§ **EXERCISE OBJECTIVE**: Copy the lines below, please, starting with the one that contains "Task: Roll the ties" and ending with the last. Pictures stay out.

§ §

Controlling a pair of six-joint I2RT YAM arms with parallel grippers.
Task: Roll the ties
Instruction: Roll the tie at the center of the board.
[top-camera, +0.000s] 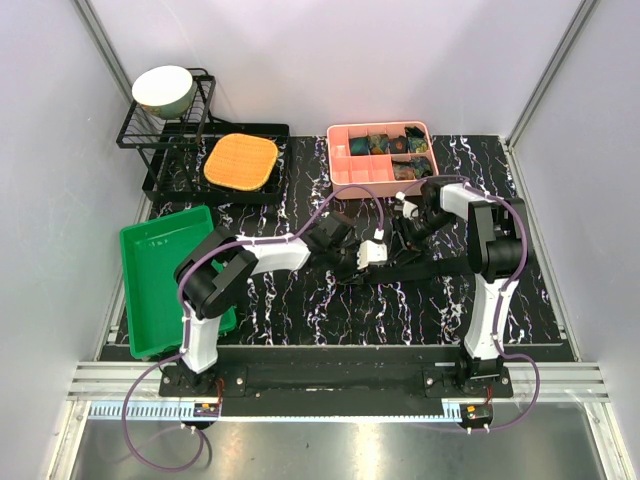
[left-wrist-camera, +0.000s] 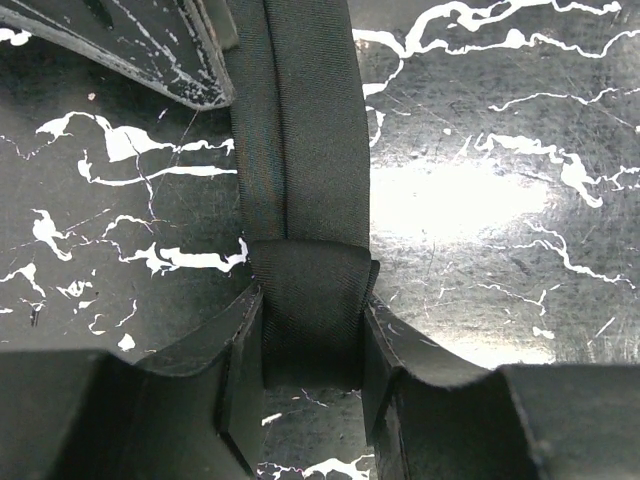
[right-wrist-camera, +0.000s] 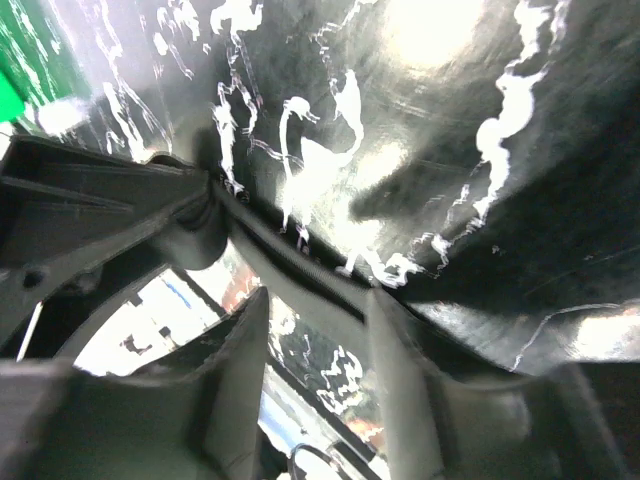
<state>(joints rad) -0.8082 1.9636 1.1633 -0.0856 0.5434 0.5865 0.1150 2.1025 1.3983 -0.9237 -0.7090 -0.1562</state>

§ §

§ **RESULT OF THIS EXERCISE**:
Task: Roll the ties
Instruction: Roll the tie at the center of the board.
[top-camera, +0.000s] 
[left-wrist-camera, +0.000s] 
[right-wrist-camera, +0.000s] 
<state>(joints rad) -0.8082 1.9636 1.1633 -0.0856 0.5434 0.5865 0.1150 2.1025 1.3983 -0.9237 -0.7090 -0.1562</state>

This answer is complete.